Enbridge and Energy Transfer–two of the companies behind the Dakota Access Pipeline–come in at #11 and #14, respectively. Many of BofA’s fossil fuel clients have committed to minor reductions in the carbon intensity of their upstream operations while planning massive expansion of oil and gas extraction. BofA’s acceptance of its client’s carbon intensity targets amounts to a fig leaf for the bank to continue business-as-usual fossil fuel financing. If BofA continues to encourage and endorse deals like this greenwashed “sustainability-linked” bond issued by Enbridge, frontline communities and the fate of our planet remain in grave danger.
“In Canada, the Minister of Environment recently claimed the government-owned Trans Mountain Pipeline expansion project currently under construction is necessary to help pay for the country’s climate reduction targets. At the same time, all of Canada’s largest banks continue to offer the worst climate criminals like Enbridge ‘sustainability-linked’ loans for their operations. We’re seeing the tar sands industry ramp up production while being labeled as sustainable. This kind of climate denial from the public and private sector is dangerous and seeing it creep across borders is disheartening and shows that we are moving in the wrong direction at a time when bold climate action is imperative,” said Evelyn Austin, Banking on a Better Future, Divest Canada.

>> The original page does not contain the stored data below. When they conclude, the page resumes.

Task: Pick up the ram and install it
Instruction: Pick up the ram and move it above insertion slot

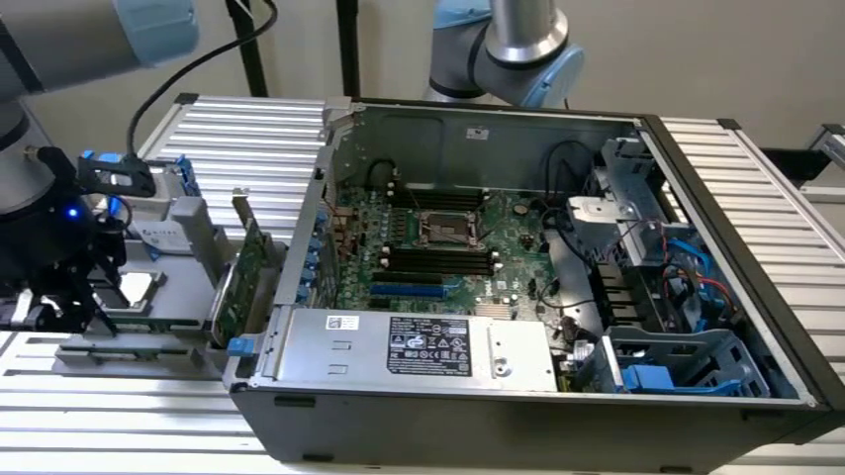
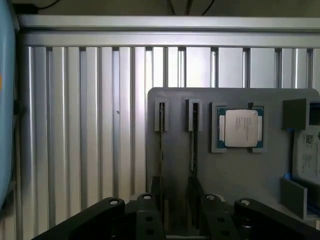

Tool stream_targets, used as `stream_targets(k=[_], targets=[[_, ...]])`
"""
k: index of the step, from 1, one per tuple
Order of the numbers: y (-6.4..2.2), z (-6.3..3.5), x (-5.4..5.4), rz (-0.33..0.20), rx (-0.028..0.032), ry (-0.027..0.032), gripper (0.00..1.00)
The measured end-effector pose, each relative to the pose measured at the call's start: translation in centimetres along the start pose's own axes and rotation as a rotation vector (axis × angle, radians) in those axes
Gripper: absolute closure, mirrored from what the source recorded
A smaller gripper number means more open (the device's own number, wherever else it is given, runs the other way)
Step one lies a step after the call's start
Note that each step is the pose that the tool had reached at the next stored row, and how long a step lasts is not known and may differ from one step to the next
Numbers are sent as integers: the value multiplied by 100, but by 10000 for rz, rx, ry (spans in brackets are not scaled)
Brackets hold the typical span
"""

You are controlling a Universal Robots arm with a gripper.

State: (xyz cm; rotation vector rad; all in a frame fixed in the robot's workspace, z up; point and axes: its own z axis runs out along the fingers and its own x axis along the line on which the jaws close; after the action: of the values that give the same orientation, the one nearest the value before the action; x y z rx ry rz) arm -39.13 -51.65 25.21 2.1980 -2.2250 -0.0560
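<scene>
While outside the computer case (image 1: 528, 416), gripper (image 2: 175, 222) downturned above the ram (image 2: 192, 150)

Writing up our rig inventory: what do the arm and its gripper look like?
The arm has silver-grey tubes and pale blue joint caps. A black cable runs down to the wrist, where a small blue light glows. The gripper is black, its linkage bars pinned with silver screws.

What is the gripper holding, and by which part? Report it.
Cannot be told. The gripper hangs close over two ram sticks standing on edge in the gray holder; no grip on either can be made out.
</scene>
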Motion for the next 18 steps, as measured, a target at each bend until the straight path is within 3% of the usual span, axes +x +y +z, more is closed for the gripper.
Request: stream_targets(k=[18], targets=[[-22,326,52,0,-1,1,0]])
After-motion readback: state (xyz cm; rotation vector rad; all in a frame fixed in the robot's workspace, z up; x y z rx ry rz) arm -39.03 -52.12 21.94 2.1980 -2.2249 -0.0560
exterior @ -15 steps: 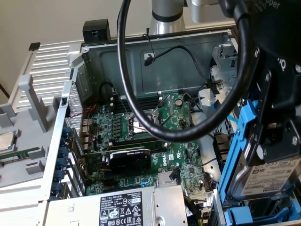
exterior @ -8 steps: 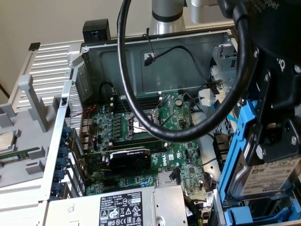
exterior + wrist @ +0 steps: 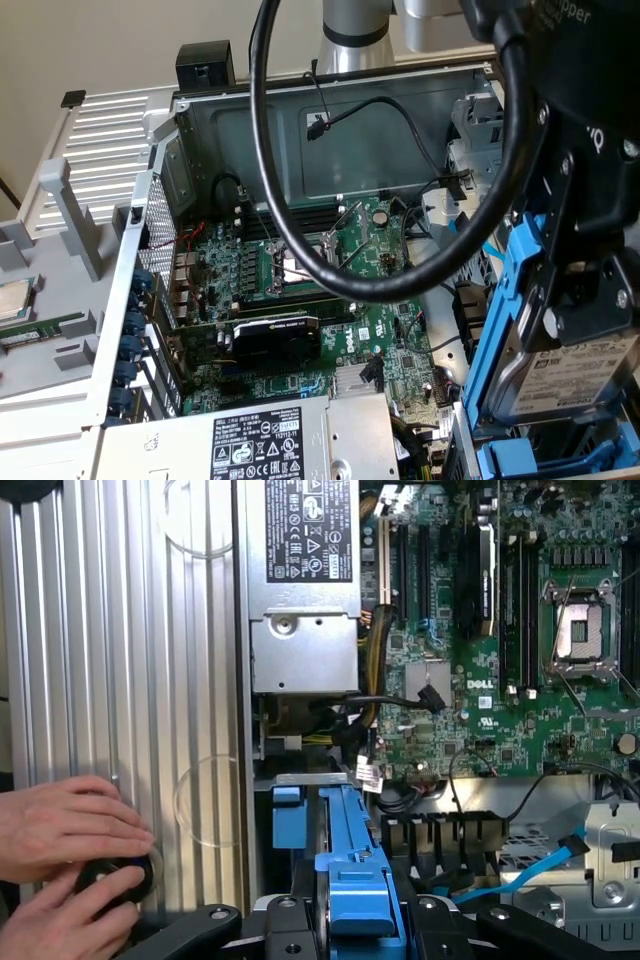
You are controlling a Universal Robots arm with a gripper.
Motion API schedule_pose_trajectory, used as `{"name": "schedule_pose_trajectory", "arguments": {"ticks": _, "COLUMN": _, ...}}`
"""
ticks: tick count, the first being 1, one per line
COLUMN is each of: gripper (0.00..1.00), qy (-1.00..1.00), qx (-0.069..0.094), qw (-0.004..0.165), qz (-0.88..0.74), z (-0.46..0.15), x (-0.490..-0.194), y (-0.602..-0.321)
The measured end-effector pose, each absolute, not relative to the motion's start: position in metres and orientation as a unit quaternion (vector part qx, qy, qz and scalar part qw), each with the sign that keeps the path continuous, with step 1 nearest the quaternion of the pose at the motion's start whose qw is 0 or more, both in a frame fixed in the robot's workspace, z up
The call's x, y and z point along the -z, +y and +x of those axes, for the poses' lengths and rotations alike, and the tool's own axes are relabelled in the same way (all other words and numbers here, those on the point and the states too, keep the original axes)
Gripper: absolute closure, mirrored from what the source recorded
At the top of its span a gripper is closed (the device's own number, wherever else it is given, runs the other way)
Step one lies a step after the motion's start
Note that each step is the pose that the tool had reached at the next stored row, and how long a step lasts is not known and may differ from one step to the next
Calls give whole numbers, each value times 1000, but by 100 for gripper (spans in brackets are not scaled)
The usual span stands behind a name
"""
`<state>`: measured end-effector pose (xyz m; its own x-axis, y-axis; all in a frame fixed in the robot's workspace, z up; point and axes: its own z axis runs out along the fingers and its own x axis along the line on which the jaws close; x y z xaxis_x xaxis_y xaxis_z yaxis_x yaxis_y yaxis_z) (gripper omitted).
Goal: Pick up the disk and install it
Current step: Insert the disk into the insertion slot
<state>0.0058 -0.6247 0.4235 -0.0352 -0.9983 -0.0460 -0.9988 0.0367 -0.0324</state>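
The open case [image 3: 300, 130] spans most of the exterior view, its near edge cut off at six o'clock. Its far right side is hidden behind the gripper [image 3: 585, 300], whose dark body fills two to four o'clock and runs out of the picture at the top. The green board [image 3: 395, 345] lies on the case floor at the centre. A thick black cable [image 3: 262, 110] loops down across the board from twelve o'clock and covers part of its socket. The power supply [image 3: 260, 440] sits at six o'clock with only its labelled top in sight. The disk [image 3: 575, 370] hangs at four o'clock, standing nearly on edge with its white label facing the camera. Its upper part is covered by the gripper and its lower corner is cut off. I cannot tell whether it touches the case. The gripper's fingers are partly closed and pinch the disk by its blue frame [image 3: 355, 880], which the wrist view shows edge-on between the two black finger links, near the power supply and the board. On the ribbed grey panel [image 3: 120, 630] beside the case, a person's hands [image 3: 65, 825] close round a small black object [image 3: 118, 878] too covered to make out.
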Motion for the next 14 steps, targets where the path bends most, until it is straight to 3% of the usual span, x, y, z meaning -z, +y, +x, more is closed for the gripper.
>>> {"name": "schedule_pose_trajectory", "arguments": {"ticks": 14, "gripper": 63, "qy": 719, "qx": -4, "qw": 28, "qz": -694, "z": 6, "x": -421, "y": -624}}
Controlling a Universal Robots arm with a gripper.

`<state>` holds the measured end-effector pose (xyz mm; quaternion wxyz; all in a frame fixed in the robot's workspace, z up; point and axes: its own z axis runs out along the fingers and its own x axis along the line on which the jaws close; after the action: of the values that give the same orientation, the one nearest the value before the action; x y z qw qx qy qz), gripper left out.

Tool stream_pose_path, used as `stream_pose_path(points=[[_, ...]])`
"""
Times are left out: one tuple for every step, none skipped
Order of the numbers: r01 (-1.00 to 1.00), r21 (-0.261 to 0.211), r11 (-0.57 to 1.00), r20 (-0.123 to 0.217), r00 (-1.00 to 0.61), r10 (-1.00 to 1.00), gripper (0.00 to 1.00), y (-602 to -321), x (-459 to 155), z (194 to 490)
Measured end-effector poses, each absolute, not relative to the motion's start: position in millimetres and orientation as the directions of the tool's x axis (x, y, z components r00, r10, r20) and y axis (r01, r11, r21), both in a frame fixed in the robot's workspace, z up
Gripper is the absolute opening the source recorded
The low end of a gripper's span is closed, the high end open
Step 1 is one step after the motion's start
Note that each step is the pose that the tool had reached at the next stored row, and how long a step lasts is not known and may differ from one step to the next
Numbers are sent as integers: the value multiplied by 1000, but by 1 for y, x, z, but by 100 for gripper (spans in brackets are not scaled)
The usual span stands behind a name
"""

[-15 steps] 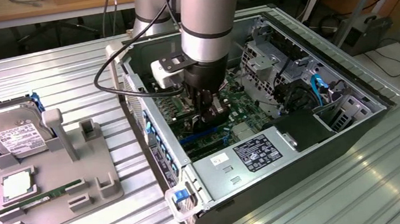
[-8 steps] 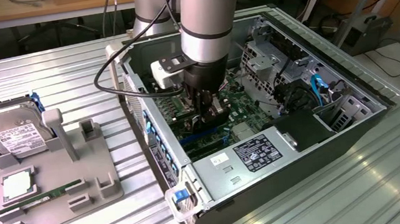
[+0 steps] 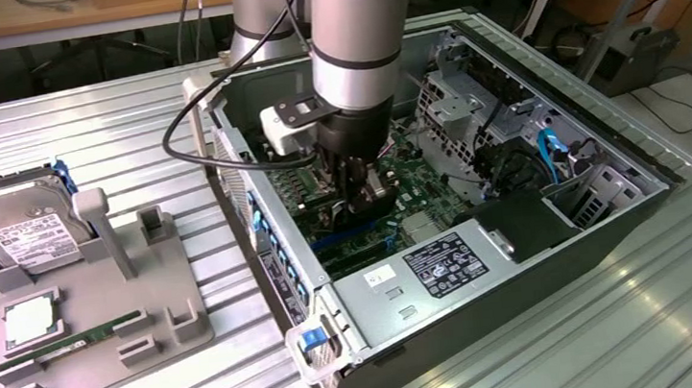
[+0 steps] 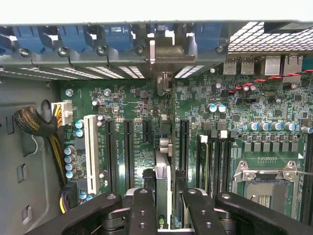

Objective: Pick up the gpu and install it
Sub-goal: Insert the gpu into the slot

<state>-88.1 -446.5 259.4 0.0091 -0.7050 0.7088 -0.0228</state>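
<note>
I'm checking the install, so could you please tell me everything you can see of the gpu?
The gpu is seen edge-on: a thin dark card with a silvery strip, upright over the green motherboard, parallel to its black slots. The gripper clamps it from both sides. Its far end points toward the case's rear slot openings. Whether it sits in a slot cannot be told.

Shiny ribbed metal table (image 3: 118,112), matt black tool (image 3: 365,190)
</note>
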Motion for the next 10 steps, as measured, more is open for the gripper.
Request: stream_pose_path(points=[[-999,-45,5,19,-6,-1000,26,-447,-88,259],[-999,-45,5,19,-6,-1000,26,-447,-89,259],[-999,-45,5,19,-6,-1000,26,-447,-89,259],[-999,-45,5,19,-6,-1000,26,-446,-89,259],[-999,-45,5,19,-6,-1000,26,-446,-89,259],[-999,-45,5,19,-6,-1000,26,-446,-90,259],[-999,-45,5,19,-6,-1000,26,-446,-90,259],[-999,-45,5,20,-6,-1000,26,-446,-90,259],[-999,-45,5,20,-6,-1000,26,-447,-90,260],[-999,-45,5,20,-6,-1000,26,-447,-90,261]])
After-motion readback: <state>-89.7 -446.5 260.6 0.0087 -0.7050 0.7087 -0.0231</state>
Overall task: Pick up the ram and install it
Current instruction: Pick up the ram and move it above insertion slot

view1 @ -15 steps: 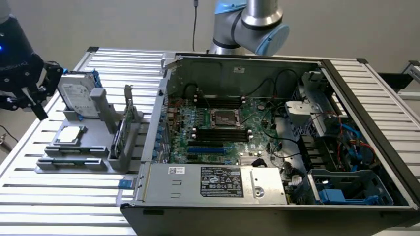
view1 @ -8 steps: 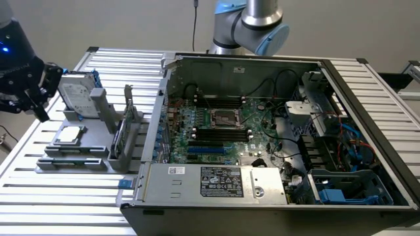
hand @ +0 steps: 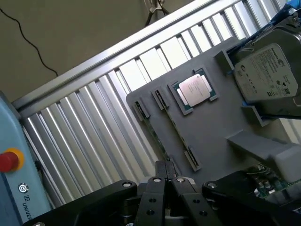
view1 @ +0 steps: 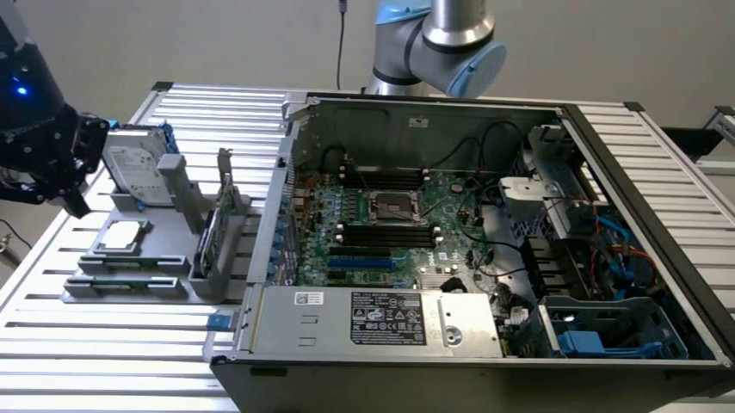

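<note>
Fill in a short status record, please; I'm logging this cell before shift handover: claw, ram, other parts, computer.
claw: shut, over the gray fixture, nothing visibly gripped
ram: green stick on edge in a fixture slot, not lifted
silver chip: seated in the fixture's square recess
hard drive: propped in the fixture
computer case: open, motherboard exposed

In the wrist view we are seeing the hand [hand: 165, 165] being cut off at the edge, its tips are hiding one end of the ram [hand: 155, 134], and the hard drive [hand: 265, 75] is running out of view, its label print too small to read.
</note>
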`<state>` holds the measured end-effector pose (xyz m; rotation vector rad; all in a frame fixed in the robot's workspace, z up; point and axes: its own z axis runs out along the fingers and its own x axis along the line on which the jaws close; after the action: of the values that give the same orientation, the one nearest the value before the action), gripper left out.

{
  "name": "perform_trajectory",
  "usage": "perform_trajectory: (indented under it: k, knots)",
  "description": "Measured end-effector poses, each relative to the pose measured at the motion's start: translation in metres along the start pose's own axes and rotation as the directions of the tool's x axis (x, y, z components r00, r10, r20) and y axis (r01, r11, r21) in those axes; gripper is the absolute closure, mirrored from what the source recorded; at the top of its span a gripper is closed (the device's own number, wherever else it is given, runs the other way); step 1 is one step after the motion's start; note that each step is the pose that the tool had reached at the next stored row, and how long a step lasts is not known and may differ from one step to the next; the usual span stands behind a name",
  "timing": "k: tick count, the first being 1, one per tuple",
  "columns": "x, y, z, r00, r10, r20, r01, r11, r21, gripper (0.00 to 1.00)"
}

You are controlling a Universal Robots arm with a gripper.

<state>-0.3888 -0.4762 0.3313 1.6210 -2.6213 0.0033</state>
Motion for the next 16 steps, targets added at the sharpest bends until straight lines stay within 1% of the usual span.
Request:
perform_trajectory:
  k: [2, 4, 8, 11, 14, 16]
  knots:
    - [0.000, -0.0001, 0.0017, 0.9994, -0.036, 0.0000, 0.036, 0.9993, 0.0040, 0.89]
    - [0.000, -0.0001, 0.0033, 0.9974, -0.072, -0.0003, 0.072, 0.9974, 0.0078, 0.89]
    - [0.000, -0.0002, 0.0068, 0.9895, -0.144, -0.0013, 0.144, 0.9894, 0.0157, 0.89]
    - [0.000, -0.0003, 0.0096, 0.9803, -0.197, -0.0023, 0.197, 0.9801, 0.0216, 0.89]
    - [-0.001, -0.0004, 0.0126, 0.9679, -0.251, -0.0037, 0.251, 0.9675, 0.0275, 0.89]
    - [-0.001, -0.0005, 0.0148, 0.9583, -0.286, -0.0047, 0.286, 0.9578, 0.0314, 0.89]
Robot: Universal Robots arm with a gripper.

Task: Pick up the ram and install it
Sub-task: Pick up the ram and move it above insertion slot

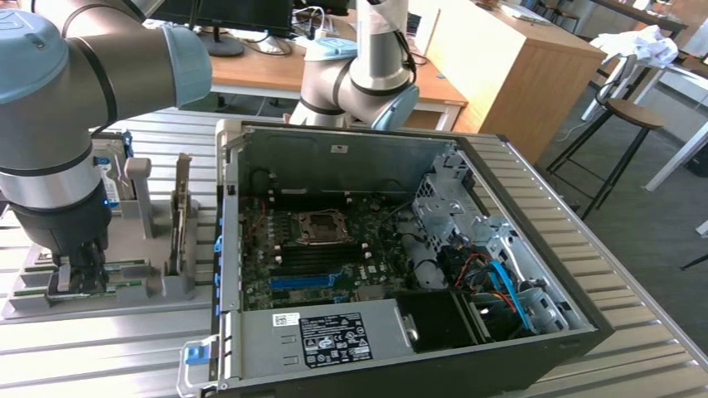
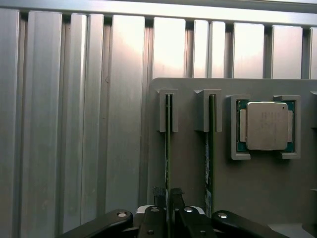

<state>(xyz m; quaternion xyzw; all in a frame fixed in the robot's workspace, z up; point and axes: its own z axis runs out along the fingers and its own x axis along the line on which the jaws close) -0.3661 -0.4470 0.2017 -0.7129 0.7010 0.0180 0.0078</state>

“With the construction of their Line 3 tar sands pipeline, Enbridge is trampling on the rights of Indigenous people, destroying critical clean water resources, and exacerbating the climate crisis,” said Sierra Club Fossil-Free Finance Campaign Manager Ben Cushing. “Bank of America should be ashamed of their continued support for this disastrous project.”
“In the five years since the Paris Agreement was signed, Bank of America has provided $199 billion in financing to the fossil fuel industry. That’s more than the sharemarket value of Chevron,” said Alec Connon, Stop the Money Pipeline Coalition Coordinator. “Having a company that is so centrally complicit in the climate crisis sponsor NY Climate Week undermines the entire event.”
“Once again, we are seeing a major bank fail to make good on their half-baked climate pledges. BOA’s backing of Enbridge along with a host of Canadian banking laggards like RBC is a disgrace and pure greenwash. It is time for banks to stop hiding behind so-called sustainable financing in an attempt to counteract their continued investments in fossil fuel companies expanding oil and gas production and building new pipelines. You cannot claim to be taking climate seriously while financing violations of Indigenous rights and environmental degradation,” said Richard Brooks, Director of Climate Finance, Stand.earth
The Stop the Money Pipeline coalition is a coalition of more than 175 organizations and growing, working to hold the financial backers of climate chaos accountable.